**Task details**.
Please report every line of the listing below that has the word "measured" in it.

**Data segment**.
- - - - -

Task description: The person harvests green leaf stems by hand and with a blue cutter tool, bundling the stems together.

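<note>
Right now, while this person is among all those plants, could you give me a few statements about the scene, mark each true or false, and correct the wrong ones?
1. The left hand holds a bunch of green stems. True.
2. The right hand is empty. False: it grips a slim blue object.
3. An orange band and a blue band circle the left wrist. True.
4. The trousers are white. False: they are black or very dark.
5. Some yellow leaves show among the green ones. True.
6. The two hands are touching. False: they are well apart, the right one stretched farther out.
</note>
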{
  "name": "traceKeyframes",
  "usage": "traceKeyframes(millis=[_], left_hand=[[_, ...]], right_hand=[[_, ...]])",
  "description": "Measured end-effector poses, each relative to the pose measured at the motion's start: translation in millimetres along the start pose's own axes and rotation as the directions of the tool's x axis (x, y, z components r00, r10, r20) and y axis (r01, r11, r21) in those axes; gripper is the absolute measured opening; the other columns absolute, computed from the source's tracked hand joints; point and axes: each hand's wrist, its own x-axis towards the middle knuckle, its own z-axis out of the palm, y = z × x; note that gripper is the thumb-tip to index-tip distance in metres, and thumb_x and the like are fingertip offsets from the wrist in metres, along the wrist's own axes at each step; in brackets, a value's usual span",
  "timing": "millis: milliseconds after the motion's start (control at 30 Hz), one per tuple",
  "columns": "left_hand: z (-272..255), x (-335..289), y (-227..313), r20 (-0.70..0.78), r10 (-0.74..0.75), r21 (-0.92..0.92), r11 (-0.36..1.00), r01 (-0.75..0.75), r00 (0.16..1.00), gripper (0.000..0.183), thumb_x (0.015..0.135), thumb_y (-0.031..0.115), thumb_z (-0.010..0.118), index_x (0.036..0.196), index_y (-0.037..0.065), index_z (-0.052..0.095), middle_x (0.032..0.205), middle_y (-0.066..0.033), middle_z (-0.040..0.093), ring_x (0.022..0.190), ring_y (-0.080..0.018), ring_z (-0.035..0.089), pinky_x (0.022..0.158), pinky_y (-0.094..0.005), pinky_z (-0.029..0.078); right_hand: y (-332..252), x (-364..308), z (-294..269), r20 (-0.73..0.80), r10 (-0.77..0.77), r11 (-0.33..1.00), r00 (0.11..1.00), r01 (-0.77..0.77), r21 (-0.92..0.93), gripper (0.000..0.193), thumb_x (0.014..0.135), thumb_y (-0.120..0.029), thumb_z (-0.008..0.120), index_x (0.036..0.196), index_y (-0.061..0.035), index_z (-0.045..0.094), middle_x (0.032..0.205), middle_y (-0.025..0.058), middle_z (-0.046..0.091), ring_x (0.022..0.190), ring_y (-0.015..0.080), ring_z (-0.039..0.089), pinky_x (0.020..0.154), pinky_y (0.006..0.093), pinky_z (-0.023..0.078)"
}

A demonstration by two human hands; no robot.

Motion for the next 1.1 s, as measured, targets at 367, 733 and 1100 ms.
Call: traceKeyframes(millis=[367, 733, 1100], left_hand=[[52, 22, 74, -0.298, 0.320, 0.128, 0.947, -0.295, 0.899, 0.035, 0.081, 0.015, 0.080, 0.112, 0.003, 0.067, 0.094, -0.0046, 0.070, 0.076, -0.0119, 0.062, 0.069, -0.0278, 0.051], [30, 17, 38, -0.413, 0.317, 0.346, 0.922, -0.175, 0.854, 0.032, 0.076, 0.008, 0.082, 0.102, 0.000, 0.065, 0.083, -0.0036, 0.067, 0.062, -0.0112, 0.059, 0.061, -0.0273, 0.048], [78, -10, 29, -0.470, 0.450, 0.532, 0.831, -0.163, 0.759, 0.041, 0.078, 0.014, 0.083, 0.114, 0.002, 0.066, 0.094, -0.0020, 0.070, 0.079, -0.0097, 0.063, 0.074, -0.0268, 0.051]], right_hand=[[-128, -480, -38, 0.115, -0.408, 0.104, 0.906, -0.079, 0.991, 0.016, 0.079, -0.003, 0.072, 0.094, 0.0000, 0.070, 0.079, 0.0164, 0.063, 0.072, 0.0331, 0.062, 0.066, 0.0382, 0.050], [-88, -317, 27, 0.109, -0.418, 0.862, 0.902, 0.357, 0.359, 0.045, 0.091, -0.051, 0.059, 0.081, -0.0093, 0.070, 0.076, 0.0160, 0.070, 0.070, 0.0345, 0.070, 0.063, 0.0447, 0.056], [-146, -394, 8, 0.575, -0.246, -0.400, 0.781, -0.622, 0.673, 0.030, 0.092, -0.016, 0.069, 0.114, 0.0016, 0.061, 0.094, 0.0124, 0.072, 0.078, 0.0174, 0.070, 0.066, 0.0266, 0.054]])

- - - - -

**Exercise result**.
  "description": "Measured end-effector poses, each relative to the pose measured at the motion's start: translation in millimetres along the start pose's own axes and rotation as the directions of the tool's x axis (x, y, z components r00, r10, r20) and y axis (r01, r11, r21) in those axes; gripper is the absolute measured opening; the other columns absolute, computed from the source's tracked hand joints; point and axes: each hand's wrist, its own x-axis towards the middle knuckle, its own z-axis out of the palm, y = z × x; note that gripper is the thumb-tip to index-tip distance in metres, and thumb_x and the like are fingertip offsets from the wrist in metres, along the wrist's own axes at each step; in brackets, a value's usual span",
Motion for the next 1.1 s, as measured, targets at 367, 733 and 1100 ms.

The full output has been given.